### GOAL OF THE EXERCISE
Reproduce every entry in the listing without alteration.

### SOURCE DATA

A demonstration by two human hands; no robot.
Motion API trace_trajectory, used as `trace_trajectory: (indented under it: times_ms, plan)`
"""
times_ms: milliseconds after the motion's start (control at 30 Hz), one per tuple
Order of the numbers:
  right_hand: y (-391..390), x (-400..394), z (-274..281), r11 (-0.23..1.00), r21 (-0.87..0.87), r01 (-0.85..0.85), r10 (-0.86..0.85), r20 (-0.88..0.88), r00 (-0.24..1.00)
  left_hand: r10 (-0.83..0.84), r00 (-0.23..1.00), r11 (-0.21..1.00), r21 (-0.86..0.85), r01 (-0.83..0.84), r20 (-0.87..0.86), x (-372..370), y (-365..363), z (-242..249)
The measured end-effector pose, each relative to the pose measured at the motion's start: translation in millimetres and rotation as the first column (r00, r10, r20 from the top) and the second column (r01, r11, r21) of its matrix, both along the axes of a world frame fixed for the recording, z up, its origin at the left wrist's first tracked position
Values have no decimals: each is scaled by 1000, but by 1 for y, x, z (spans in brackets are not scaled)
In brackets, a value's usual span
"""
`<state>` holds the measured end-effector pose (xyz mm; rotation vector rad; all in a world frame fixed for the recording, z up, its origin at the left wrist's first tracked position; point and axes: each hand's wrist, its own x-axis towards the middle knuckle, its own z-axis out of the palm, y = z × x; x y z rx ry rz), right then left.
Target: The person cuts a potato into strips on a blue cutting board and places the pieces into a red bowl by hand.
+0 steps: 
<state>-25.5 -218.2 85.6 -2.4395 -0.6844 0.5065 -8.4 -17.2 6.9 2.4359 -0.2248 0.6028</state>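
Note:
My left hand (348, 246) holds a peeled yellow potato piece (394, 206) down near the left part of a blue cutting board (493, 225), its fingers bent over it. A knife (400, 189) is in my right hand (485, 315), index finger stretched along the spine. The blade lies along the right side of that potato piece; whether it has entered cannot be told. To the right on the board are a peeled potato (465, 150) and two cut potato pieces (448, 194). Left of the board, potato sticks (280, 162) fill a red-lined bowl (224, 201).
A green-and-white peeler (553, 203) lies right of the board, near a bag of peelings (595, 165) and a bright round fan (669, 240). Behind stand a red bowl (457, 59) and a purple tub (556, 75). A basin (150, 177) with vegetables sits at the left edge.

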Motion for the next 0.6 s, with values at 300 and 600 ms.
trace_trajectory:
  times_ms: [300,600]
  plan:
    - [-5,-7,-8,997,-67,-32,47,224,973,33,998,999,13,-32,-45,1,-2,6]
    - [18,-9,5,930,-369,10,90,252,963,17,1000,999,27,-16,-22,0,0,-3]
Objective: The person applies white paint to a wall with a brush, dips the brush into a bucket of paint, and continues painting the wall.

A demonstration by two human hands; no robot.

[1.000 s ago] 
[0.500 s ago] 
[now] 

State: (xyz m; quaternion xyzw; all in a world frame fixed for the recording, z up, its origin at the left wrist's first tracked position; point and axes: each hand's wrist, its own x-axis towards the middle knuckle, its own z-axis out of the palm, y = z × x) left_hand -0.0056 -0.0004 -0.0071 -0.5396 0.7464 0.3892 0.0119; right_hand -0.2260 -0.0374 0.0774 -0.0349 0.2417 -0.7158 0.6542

### EXERCISE ANSWER
A demonstration by two human hands; no robot.
Motion API trace_trajectory, used as `trace_trajectory: (indented under it: times_ms, plan)`
"""
times_ms: milliseconds after the motion's start (control at 30 Hz), one per tuple
Order of the numbers:
  right_hand: y (-391..390), x (-400..394), z (-274..281), r11 (-0.23..1.00), r21 (-0.87..0.87), r01 (-0.85..0.85), r10 (-0.86..0.85), r20 (-0.88..0.88), r00 (-0.24..1.00)
  left_hand: r10 (-0.83..0.84), r00 (-0.23..1.00), r11 (-0.21..1.00), r21 (-0.86..0.85), r01 (-0.83..0.84), r20 (-0.87..0.86), x (-372..370), y (-365..363), z (-242..249)
The measured end-effector pose, each relative to the pose measured at the motion's start: translation in millimetres and rotation as the first column (r00, r10, r20 from the top) and the second column (r01, r11, r21) of its matrix, both along the axes of a world frame fixed for the recording, z up, its origin at the left wrist's first tracked position
Values have no decimals: each is scaled by 1000, but by 1 for y, x, z (spans in brackets are not scaled)
In brackets, a value's usual span
"""
`<state>` holds the measured end-effector pose (xyz mm; rotation vector rad; all in a world frame fixed for the recording, z up, its origin at the left wrist's first tracked position; point and axes: each hand's wrist, its own x-axis towards the middle knuckle, its own z-axis out of the palm, y = z × x; x y z rx ry rz), right then left.
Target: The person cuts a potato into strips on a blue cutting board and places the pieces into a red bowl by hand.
+0 steps: 
<state>-25.5 -218.2 85.6 -2.4395 -0.6844 0.5065 -8.4 -17.2 6.9 2.4359 -0.2248 0.6028</state>
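Note:
My left hand (348, 246) holds a peeled yellow potato piece (394, 206) down near the left part of a blue cutting board (493, 225), its fingers bent over it. A knife (400, 189) is in my right hand (485, 315), index finger stretched along the spine. The blade lies along the right side of that potato piece; whether it has entered cannot be told. To the right on the board are a peeled potato (465, 150) and two cut potato pieces (448, 194). Left of the board, potato sticks (280, 162) fill a red-lined bowl (224, 201).
A green-and-white peeler (553, 203) lies right of the board, near a bag of peelings (595, 165) and a bright round fan (669, 240). Behind stand a red bowl (457, 59) and a purple tub (556, 75). A basin (150, 177) with vegetables sits at the left edge.
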
Motion for the next 0.6 s, with values at 300 and 600 ms.
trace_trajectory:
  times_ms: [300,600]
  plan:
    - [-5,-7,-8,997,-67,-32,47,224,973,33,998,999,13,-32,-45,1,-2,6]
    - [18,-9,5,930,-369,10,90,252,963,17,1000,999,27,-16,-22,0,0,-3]
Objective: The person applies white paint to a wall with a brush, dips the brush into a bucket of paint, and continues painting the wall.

A demonstration by two human hands; no robot.

[1.000 s ago] 
[0.500 s ago] 
[now] 

State: (xyz m; quaternion xyzw; all in a world frame fixed for the recording, z up, its origin at the left wrist's first tracked position; point and axes: each hand's wrist, its own x-axis towards the middle knuckle, its own z-axis out of the palm, y = z × x) left_hand -0.0056 -0.0004 -0.0071 -0.5396 0.7464 0.3892 0.0119; right_hand -0.2260 -0.0374 0.0774 -0.0349 0.2417 -0.7158 0.6542

The exercise has been answered completely.